Desmistificando a tão aclamada “novidade” da temática corporal na sociologia contemporânea, Shilling dedica então a primeira parte deste livro à recuperação da fisicidade da acção humana tal com foi analiticamente desenvolvida pelos teóricos pragmatistas e empiricamente investigada pela escola de Chicago na primeira metade do século xx — em pesquisas sobre mobilidade, raça ou desejo, por exemplo.

Nessa sua viagem a um passado que se havia subsumido na tradição sociológica, o autor redescobre premissas e conceitos, fórmulas de pensar e de fazer uma sociologia que reconhece na acção humana a inscrição de propriedades simultaneamente pertencentes ao mundo “natural” (físico e orgânico) e “social”. Nesta postura epistemológica vê uma forma de superar o reducionismo sociologista da acção social, como emanação de sujeitos incólumes aos contextos propriamente materiais em que vivem. Mas, simultaneamente, vê também a possibilidade de uma aproximação conceptual e empírica à acção humana, que a tome no conjunto das interacções e transacções que ocorrem entre os seus meios externo (contextos sociais e ambientais) e interno (organismo humano).

Nesta perspectiva, Shilling propõe que nenhum desses meios sobredetermina ou é sobredeterminado pelas propriedades do outro.
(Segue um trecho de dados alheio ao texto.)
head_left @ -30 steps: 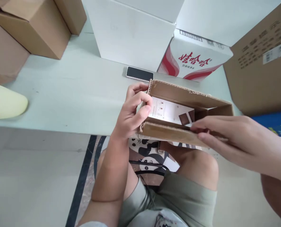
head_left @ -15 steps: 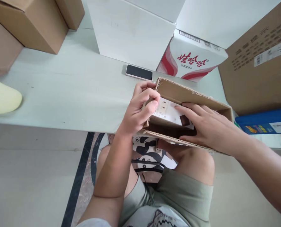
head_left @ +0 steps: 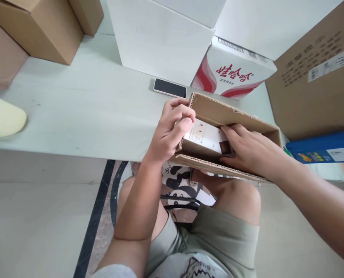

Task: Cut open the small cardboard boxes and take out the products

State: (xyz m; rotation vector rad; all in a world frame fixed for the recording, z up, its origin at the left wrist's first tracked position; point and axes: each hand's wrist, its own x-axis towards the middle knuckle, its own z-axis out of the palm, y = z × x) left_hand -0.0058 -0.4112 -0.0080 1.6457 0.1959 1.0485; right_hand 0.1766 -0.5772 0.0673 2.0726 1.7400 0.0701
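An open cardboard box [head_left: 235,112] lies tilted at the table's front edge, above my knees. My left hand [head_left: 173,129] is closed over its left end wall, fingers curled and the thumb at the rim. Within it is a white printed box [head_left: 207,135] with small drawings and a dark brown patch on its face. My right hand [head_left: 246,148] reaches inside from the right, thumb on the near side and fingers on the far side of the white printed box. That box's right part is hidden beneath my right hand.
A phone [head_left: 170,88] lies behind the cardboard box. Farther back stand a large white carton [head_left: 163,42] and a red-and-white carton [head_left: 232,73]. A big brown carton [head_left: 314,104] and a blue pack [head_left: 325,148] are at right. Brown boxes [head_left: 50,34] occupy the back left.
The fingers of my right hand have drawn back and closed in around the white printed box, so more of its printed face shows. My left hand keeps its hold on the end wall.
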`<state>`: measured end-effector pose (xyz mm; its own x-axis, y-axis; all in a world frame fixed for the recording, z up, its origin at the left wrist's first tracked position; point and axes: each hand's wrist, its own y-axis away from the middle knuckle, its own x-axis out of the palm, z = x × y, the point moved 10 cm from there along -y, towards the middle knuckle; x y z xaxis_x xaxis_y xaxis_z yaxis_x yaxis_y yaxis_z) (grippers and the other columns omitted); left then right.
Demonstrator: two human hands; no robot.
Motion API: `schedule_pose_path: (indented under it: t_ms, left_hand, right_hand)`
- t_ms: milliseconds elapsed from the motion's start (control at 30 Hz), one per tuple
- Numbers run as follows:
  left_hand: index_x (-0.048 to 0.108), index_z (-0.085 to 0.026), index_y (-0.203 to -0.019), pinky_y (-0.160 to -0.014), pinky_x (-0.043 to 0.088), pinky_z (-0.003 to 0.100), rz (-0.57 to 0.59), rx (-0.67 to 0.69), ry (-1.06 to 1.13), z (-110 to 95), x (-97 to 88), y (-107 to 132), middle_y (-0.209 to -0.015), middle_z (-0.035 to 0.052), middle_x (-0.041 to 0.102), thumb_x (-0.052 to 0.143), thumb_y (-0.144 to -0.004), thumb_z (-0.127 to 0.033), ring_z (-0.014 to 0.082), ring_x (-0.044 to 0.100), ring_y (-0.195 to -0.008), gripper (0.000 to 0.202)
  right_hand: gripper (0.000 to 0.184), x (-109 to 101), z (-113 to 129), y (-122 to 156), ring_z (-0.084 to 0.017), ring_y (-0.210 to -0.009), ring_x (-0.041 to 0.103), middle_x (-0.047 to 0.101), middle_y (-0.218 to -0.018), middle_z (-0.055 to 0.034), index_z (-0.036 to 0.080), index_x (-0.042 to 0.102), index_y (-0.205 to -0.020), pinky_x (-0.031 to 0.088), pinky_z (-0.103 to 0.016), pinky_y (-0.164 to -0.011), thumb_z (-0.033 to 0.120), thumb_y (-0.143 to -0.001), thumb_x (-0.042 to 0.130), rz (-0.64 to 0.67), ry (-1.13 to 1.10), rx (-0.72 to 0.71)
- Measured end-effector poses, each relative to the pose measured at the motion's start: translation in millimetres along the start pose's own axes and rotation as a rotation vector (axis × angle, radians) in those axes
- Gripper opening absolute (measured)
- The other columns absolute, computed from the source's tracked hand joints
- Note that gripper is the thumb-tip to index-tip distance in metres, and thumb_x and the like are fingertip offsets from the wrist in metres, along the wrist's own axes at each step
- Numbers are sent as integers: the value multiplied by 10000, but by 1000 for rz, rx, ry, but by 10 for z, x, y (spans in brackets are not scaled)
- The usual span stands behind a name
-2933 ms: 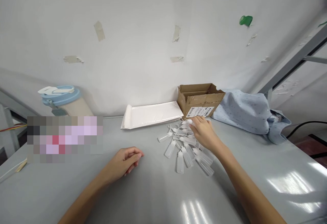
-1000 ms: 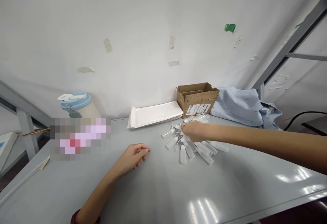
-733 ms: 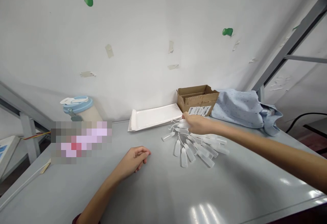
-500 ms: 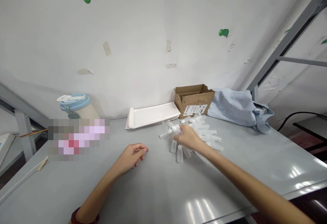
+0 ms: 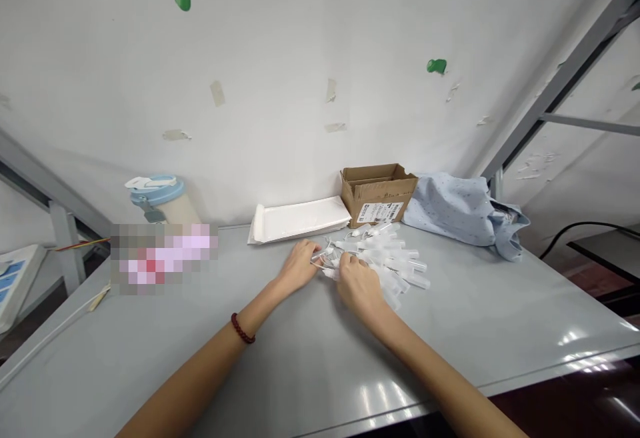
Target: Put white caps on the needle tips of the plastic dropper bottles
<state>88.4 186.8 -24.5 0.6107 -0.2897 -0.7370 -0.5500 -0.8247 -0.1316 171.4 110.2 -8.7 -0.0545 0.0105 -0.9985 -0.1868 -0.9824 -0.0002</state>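
Observation:
Several translucent white plastic pieces, like slim small bottles with thin stems [image 5: 395, 258], lie in a fanned pile in front of the cardboard box. My left hand [image 5: 300, 266] is at the pile's left edge, its fingers closed at the thin, clear ends there; what they pinch is too small to make out. Beside it, my right hand [image 5: 361, 285] rests over the front left of the pile with curled fingers. Its fingertips point away from me among the pieces, and whatever they grip is hidden.
Behind the pile stand an open cardboard box [image 5: 383, 201] and a flat white packet [image 5: 303, 219]. Light-blue cloth [image 5: 450, 211] lies to the right. At the left are a blue-lidded tumbler [image 5: 170, 201], a blurred pinkish item [image 5: 170, 255] and a white cord [image 5: 50, 338] on the grey table [image 5: 310, 371].
My left hand has moved right and away from me to the pile's edge. My right hand has shifted slightly nearer to me, over the pile. The view has turned a little left.

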Motion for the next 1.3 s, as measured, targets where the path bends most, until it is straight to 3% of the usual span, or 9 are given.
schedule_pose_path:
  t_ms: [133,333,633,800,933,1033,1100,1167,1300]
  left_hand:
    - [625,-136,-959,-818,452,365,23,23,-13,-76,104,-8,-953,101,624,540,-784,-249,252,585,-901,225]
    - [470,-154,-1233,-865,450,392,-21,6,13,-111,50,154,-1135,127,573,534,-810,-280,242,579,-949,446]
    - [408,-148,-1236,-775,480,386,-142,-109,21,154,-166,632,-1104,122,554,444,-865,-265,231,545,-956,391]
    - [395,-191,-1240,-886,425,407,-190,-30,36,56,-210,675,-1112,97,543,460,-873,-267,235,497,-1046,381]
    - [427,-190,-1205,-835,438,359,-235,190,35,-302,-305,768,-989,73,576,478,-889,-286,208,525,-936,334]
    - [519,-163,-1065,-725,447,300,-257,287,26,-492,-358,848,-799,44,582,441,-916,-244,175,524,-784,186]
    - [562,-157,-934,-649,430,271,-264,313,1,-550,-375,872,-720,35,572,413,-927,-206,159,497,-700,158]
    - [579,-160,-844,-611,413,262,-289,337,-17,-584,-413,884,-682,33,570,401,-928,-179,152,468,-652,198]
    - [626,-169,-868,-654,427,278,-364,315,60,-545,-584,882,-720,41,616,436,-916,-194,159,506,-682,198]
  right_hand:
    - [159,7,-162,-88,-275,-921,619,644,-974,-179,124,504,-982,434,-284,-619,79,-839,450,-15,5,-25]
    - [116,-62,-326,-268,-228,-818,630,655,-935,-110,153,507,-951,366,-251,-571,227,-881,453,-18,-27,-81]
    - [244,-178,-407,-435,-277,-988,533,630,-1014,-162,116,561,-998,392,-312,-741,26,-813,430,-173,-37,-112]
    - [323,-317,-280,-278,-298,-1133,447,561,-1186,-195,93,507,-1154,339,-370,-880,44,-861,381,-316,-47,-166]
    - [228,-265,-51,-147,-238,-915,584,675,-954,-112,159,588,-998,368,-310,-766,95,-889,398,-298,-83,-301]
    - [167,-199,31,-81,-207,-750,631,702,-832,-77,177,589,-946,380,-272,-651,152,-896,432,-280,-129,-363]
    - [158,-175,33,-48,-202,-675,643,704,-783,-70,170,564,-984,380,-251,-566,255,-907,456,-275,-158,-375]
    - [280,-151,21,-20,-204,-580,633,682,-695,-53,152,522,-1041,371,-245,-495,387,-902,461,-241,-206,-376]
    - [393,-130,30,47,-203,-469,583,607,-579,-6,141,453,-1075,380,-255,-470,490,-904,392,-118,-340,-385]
Se o meio social é vital no enquadramento externo da acção humana, ele terá de ser considerado em articulação recíproca com o quadro de constrangimentos e oportunidades também proporcionados pelo meio ambiente e orgânico a que cada um se ajusta ou se propõe transcender. Colocando as propriedades do meio interno em relação mútua com o meio ambiente e social externo, a acção humana é reconhecida como acção inevitavelmente encarnada e, por consequência, epistemologicamente admitido o papel das necessidades e potencialidades do organismo físico nos esquemas de acção social.

As acções do corpo e no corpo desenvolvem-se, assim, em articulação com os constrangimentos combatidos e potencialidades cultivadas nos meios físico e social, e não necessariamente no sentido da adequação e/ou reprodução de esquemas corporais prévios. Enquanto sujeitos sempre activos e portadores de corpos cujas propriedades os habilitam a intervir criativamente nos seus meios, a acção encarnada pode ser orientada no sentido da transcendência das circunstâncias ambientais, sociais e orgânicas que a enquadram.
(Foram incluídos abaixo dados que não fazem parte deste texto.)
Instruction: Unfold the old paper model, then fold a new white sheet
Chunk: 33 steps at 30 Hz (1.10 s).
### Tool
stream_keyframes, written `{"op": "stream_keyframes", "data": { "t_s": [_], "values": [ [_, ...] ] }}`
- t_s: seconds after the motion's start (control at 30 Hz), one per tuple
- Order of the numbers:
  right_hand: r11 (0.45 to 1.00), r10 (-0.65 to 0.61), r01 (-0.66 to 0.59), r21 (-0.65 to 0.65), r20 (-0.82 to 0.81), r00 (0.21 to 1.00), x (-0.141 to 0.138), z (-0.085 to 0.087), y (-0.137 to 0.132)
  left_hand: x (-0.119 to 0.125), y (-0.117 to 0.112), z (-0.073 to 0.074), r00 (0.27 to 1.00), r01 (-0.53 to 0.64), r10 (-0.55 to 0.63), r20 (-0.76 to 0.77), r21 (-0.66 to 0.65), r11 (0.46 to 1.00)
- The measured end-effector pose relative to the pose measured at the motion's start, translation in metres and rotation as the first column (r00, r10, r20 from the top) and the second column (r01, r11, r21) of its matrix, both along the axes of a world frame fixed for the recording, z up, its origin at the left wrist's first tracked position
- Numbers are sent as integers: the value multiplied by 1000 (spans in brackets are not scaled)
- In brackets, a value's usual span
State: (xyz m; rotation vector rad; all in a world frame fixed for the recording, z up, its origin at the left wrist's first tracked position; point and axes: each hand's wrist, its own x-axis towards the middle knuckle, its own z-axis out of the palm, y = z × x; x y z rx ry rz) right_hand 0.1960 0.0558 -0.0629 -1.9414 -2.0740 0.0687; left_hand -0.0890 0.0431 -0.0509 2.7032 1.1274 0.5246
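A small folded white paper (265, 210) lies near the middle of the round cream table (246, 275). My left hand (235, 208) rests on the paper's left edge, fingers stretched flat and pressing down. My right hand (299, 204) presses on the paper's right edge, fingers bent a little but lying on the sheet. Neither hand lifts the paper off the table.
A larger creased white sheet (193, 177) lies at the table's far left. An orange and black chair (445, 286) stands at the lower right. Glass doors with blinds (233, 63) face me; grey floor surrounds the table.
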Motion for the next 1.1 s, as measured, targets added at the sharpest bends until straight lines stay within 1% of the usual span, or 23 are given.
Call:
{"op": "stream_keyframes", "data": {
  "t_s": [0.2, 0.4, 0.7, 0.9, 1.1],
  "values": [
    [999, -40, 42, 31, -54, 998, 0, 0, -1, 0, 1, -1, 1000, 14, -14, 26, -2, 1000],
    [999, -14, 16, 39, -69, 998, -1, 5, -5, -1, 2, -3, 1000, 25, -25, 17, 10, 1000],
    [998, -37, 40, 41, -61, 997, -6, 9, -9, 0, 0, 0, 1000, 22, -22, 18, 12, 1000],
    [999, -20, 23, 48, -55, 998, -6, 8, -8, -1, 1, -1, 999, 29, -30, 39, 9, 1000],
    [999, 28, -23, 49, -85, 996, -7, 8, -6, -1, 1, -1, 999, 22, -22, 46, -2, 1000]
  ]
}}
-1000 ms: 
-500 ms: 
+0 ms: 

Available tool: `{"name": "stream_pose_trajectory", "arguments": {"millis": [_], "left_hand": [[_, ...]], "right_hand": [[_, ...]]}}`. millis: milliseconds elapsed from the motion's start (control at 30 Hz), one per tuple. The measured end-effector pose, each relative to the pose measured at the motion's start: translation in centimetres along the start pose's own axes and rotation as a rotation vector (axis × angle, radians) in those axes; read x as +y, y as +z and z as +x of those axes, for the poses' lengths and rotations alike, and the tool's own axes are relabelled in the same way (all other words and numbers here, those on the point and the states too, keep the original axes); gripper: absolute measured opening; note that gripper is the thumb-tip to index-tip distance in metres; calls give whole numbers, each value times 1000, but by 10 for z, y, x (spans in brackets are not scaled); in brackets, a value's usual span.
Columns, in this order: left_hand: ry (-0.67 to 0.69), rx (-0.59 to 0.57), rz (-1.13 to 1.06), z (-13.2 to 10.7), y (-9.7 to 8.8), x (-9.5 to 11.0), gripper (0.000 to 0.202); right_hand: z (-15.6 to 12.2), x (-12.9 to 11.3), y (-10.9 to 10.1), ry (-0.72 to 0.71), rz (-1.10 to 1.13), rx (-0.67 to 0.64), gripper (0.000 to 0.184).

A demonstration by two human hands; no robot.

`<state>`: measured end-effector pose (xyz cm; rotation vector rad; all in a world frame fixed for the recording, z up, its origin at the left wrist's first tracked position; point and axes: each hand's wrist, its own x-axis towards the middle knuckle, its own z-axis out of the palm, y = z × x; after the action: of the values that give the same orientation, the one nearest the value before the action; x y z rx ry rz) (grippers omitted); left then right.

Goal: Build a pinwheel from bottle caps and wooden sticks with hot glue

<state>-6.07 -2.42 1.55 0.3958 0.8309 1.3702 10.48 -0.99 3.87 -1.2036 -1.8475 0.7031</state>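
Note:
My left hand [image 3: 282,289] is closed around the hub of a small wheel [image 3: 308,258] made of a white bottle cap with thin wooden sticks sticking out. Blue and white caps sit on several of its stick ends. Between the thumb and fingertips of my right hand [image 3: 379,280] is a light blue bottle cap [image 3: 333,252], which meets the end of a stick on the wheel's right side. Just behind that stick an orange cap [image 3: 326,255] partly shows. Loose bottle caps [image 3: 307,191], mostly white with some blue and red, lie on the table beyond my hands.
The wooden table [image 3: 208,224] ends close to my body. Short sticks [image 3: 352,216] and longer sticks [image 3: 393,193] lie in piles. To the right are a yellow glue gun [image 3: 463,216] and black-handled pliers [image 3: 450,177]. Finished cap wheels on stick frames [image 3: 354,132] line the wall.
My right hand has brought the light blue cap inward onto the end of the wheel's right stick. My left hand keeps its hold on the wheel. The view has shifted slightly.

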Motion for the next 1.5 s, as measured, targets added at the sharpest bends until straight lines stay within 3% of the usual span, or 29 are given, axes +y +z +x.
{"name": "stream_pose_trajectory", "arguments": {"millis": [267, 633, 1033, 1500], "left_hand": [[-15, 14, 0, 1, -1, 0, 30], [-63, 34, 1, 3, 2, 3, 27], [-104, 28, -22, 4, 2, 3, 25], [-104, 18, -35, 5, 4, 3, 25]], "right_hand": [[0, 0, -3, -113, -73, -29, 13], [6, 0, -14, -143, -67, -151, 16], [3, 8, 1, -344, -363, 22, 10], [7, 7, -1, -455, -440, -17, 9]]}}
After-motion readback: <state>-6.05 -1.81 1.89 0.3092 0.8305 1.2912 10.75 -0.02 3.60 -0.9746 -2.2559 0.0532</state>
Considerando os pressupostos pragmatistas da acção encarnada, nesta obra Shilling propõe-se analisar as mudanças do corpo e no corpo à luz de três conceitos centrais naquele paradigma: hábito, crise e criatividade. O conceito de hábito pressupõe um relativo equilíbrio na relação estabelecida entre meio social, ambiental e orgânico (necessidades biológicas e potencialidades corporais). Traduz-se em modos de agir rotineiros que, colectivamente, ajudam os indivíduos a gerir corporalmente o mundo à sua volta sem que se reflictam em cada gesto que fazem com ou sobre o corpo. Sempre resultantes de aprendizagens adquiridas e incorporadas, os hábitos informam as deliberações dos sentidos, moldam as reacções musculares ao meio externo e, como tal, são uma das fundações da construção identitária. Na medida em que sintetizam capacidades individuais com experiências sensoriais e sociais, os hábitos unificam de forma particular o corpo, o mundo natural e o mundo social, sendo neles produzidos e reproduzidos e, simultaneamente, estruturando esses mundos.
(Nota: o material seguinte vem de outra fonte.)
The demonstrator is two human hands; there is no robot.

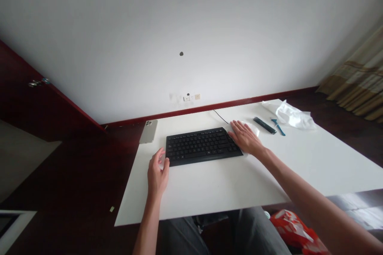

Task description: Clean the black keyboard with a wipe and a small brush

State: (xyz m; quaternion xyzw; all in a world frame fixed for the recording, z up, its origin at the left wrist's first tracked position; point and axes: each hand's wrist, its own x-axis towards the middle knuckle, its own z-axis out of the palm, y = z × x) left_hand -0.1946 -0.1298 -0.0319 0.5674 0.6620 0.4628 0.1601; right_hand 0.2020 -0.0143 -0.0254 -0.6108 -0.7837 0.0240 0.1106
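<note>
A black keyboard (202,146) lies on a white table (227,183), its cable running toward the wall. My left hand (157,173) rests on the table by the keyboard's left end, fingers loosely apart, holding nothing. Flat and with fingers stretched out, my right hand (245,137) presses on a white cloth or wipe (253,128) at the keyboard's right end.
A phone (149,131) lies face down at the table's far left corner. A dark slim bar (264,125), a blue tool (278,126) and crumpled white plastic wrapping (291,115) lie at the far right. A red-and-white bag (295,229) sits on the floor by my legs.
</note>
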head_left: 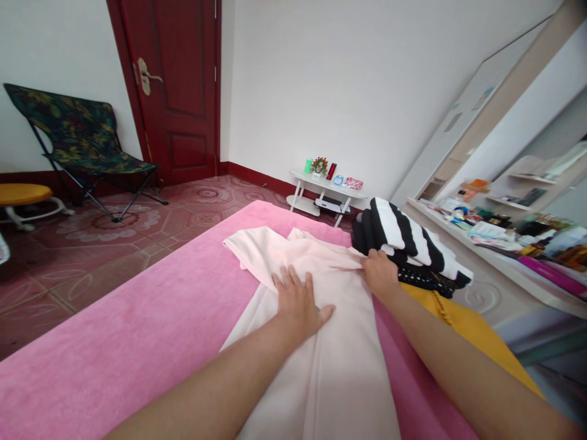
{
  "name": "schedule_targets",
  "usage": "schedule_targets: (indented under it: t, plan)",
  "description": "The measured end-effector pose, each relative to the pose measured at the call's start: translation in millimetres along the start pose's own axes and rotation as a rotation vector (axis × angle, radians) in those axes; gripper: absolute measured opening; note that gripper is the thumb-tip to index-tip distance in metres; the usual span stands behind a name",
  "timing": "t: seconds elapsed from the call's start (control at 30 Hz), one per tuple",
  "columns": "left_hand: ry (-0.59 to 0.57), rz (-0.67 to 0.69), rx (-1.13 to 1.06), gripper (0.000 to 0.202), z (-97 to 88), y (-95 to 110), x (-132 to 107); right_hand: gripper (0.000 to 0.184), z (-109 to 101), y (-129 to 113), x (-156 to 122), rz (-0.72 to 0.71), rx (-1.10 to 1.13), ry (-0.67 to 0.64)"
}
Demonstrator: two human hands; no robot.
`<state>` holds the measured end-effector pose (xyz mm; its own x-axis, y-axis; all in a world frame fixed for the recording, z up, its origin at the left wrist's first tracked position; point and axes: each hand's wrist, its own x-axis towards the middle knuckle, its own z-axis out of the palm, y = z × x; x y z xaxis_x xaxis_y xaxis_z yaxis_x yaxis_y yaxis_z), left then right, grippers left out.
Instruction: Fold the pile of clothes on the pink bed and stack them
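A pale pink short-sleeved dress (343,342) lies lengthwise on the pink bed cover (151,330), its top end away from me. My left hand (300,299) rests flat on the upper part of the dress, fingers spread. My right hand (380,272) is closed on the garment's right edge near the sleeve and pulls the cloth into small creases. On the left, one sleeve (252,247) spreads out over the cover. The lower end of the dress runs out of view beneath my arms.
Folded black-and-white striped clothes (413,238) are stacked right of my right hand, beside a yellow garment (477,330). A cluttered dresser (504,256) stands along the right. Beyond the bed are a small white table (316,180), a red door (174,79) and a folding chair (77,131).
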<state>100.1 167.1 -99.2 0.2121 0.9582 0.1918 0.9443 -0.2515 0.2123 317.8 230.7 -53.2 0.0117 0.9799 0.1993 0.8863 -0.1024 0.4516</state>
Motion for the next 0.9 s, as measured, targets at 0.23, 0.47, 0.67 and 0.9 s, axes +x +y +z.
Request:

Existem, contudo, situações em que a manutenção de determinados hábitos é limitada por certos conflitos, obstáculos ou contradições existentes entre os meios externos dos indivíduos e as suas necessidades e potencialidades corporais. Nessas ocasiões, a acção tomada como “natural” pelo sujeito é posta em causa. Quando a acção habitual se demonstra impossível ou inadequada para a resolução de determinada tarefa, quando a consciência prática acumulada enfrenta sucessivamente o falhanço, então o hábito, segundo Shilling, enfrenta um estado de crise. Este estado disruptivo, quando continuado, pode desafiar a estrutura da identidade pessoal e social do indivíduo e destruir a confiança no seu próprio corpo e no mundo em que (sobre)vive.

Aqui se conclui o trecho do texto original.